→ TO DO
Keep only the lines of the data below that contain "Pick", and copy them.

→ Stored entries
/---

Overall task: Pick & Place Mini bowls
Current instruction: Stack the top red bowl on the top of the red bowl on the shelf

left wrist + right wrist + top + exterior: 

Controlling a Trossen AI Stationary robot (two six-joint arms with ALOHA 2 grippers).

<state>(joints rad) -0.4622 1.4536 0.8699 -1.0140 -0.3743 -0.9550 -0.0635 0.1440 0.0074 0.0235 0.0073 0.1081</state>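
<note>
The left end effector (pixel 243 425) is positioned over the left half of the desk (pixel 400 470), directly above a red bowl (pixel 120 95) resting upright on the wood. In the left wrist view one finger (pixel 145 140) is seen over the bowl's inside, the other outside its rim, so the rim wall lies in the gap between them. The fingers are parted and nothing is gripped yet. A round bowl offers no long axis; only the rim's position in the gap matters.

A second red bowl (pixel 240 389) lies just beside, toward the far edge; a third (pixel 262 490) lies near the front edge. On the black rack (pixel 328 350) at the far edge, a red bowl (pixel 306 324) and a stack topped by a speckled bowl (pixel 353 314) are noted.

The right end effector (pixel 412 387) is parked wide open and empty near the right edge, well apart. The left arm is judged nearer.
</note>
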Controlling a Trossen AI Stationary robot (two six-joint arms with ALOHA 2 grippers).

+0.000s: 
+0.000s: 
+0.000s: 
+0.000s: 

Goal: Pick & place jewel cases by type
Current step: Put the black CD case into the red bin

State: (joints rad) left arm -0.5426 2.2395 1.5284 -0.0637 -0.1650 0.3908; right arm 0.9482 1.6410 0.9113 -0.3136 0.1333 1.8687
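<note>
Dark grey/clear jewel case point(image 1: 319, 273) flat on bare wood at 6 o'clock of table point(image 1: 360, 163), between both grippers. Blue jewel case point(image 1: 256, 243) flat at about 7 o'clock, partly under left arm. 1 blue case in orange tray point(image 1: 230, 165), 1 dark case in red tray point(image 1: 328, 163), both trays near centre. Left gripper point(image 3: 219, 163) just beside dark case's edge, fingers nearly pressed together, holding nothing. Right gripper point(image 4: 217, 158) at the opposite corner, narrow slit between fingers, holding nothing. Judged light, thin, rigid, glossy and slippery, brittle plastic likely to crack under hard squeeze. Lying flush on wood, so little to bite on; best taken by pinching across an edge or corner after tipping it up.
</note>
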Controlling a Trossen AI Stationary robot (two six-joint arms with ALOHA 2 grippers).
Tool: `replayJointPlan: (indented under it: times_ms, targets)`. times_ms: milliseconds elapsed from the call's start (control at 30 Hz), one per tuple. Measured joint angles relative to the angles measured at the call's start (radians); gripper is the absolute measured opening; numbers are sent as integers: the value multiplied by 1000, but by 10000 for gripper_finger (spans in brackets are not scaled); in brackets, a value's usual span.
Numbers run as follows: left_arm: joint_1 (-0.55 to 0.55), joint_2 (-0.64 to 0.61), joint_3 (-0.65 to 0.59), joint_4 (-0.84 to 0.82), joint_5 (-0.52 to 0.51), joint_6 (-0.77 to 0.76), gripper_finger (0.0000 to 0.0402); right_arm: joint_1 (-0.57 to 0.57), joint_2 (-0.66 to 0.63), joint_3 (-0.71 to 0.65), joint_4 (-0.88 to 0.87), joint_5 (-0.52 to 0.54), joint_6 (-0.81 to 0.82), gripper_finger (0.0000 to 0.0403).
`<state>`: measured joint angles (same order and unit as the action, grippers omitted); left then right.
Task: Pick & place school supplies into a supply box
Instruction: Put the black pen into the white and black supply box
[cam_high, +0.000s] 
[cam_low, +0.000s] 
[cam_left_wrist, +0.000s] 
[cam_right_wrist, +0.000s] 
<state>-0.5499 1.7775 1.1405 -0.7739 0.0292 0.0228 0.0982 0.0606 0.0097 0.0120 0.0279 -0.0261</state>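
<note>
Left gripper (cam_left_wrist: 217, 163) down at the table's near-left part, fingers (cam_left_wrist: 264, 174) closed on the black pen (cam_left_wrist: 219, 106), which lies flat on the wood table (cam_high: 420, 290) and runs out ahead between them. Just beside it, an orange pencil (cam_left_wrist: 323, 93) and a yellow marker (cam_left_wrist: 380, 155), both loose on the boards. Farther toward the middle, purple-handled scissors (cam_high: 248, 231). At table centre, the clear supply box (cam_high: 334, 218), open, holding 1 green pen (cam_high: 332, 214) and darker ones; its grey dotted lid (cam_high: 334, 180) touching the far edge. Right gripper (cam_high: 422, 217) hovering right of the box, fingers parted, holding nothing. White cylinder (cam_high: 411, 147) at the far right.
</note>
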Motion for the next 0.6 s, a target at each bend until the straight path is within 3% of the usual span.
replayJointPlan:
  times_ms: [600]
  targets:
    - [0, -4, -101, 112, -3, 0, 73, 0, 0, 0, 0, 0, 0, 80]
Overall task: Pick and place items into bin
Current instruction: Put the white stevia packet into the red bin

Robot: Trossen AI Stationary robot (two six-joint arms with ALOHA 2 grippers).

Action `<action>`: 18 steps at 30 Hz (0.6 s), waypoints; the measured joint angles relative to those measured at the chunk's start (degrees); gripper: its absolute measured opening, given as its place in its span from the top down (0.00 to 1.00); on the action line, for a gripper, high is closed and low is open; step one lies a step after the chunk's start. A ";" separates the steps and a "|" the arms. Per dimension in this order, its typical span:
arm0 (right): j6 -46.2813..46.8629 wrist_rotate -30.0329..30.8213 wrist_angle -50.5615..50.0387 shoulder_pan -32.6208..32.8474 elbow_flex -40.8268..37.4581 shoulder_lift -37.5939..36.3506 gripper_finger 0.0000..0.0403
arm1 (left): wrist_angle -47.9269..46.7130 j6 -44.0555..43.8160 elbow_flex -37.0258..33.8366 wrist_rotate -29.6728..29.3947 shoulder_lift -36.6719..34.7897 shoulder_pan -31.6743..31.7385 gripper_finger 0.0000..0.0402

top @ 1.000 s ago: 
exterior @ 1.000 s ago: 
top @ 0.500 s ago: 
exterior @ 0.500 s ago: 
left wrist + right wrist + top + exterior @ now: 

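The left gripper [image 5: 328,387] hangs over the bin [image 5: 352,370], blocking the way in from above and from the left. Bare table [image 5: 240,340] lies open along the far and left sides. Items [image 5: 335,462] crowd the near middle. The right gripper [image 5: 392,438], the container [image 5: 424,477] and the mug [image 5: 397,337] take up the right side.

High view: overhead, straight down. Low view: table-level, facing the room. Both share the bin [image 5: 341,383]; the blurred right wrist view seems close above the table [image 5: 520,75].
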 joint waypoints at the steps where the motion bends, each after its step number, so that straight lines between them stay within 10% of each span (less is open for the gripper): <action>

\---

→ OUTPUT FOR THIS EXERCISE
Overall task: Pick & Place Mini bowls
Goal: Pick & place jewel cases by type
Task: Pick & place school supplies into a supply box
Overall task: Pick and place items into bin

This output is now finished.